[What the task requires] Because only the count matters, report how many lines in the material hold the string "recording" and nothing more.

[Supplied material]
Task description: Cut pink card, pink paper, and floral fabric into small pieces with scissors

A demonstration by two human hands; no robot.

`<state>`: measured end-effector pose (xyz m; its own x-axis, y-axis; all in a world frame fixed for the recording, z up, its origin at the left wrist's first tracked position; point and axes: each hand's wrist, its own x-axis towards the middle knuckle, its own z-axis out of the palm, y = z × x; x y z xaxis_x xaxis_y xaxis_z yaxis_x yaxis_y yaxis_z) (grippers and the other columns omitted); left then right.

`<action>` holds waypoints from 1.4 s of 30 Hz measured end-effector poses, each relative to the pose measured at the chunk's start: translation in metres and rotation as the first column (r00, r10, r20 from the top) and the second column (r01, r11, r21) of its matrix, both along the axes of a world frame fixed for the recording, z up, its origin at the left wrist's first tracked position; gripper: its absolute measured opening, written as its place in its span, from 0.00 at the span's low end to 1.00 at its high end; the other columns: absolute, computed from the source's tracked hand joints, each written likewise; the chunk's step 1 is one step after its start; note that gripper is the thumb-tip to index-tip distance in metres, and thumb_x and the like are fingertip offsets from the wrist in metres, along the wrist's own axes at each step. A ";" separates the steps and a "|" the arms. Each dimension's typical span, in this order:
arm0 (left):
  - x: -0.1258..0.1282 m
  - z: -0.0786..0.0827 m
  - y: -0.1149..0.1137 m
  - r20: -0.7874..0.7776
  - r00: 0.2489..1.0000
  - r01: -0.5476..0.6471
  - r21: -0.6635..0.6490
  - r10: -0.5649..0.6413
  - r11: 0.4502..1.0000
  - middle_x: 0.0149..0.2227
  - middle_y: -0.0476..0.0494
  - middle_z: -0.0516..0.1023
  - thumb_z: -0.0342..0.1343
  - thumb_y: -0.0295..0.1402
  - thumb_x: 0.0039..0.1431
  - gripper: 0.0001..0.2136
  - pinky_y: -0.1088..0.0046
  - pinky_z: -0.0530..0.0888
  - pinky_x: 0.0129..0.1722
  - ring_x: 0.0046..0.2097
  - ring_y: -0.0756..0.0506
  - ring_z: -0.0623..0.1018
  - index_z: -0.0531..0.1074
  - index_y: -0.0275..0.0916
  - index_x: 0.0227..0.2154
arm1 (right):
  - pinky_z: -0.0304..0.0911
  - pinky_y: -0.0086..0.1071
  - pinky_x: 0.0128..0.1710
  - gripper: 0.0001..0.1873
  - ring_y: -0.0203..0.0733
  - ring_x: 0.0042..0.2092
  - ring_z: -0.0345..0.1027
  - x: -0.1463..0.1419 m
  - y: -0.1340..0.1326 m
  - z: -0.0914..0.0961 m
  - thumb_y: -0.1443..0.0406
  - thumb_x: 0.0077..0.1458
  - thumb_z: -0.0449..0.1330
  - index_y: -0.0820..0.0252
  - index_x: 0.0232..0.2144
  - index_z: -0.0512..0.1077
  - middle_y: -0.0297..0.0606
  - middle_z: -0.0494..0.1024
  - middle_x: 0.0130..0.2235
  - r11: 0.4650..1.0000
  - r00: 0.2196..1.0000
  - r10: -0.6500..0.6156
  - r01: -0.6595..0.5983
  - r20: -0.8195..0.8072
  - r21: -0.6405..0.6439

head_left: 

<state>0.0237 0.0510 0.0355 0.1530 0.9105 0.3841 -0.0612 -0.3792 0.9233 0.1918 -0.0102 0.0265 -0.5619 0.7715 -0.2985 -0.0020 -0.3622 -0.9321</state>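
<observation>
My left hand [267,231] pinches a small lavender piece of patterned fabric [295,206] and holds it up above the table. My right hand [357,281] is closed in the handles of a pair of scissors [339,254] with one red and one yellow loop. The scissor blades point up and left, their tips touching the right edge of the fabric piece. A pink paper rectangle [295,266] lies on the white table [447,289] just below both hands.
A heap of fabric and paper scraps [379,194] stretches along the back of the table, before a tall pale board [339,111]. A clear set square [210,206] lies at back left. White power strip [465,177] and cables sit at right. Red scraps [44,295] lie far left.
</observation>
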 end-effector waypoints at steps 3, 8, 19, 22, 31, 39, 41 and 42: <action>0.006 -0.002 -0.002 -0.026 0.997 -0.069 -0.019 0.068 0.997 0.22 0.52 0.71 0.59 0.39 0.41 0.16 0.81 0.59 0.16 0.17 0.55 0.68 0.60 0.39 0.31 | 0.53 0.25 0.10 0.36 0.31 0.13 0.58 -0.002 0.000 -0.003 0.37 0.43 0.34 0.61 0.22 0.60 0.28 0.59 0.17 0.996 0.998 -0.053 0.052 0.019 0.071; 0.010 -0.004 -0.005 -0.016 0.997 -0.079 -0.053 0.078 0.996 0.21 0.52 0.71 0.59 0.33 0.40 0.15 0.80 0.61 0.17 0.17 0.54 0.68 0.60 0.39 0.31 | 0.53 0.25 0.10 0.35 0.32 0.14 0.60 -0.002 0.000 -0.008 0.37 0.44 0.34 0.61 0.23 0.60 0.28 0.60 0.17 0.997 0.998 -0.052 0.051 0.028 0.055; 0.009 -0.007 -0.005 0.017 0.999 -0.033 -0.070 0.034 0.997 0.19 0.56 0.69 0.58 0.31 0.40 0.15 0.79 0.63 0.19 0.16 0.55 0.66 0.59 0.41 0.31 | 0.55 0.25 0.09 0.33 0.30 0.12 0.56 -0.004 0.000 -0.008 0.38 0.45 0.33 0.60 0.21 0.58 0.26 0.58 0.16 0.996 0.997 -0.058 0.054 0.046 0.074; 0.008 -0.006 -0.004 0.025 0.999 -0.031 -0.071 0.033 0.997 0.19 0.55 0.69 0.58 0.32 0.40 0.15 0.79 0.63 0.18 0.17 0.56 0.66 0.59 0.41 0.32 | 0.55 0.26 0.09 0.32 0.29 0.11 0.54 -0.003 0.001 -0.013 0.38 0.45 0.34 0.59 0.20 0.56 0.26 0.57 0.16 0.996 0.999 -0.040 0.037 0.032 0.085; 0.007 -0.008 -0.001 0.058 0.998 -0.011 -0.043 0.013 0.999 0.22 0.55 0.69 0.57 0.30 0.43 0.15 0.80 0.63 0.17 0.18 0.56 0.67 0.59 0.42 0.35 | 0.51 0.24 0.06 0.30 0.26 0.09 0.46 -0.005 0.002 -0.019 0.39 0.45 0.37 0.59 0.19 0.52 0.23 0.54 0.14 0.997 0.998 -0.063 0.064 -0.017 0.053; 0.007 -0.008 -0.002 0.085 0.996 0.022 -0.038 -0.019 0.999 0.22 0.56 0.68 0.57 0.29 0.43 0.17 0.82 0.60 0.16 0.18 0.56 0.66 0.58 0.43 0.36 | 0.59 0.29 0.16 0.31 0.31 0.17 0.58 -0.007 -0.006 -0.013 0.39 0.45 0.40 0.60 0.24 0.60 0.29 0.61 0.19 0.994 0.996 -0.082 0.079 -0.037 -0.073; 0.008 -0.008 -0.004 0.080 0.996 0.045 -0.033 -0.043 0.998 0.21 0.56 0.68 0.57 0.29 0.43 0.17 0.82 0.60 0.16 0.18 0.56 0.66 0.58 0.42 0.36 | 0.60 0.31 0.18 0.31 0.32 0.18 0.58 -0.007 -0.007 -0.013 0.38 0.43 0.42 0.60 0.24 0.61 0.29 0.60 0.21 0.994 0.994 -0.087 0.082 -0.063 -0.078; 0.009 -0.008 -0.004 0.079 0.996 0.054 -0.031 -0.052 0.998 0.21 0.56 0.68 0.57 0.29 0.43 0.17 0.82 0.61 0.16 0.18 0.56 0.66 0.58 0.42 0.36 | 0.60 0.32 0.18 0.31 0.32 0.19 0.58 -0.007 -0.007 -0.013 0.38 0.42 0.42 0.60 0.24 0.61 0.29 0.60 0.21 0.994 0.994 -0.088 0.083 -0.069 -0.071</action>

[Solution] 2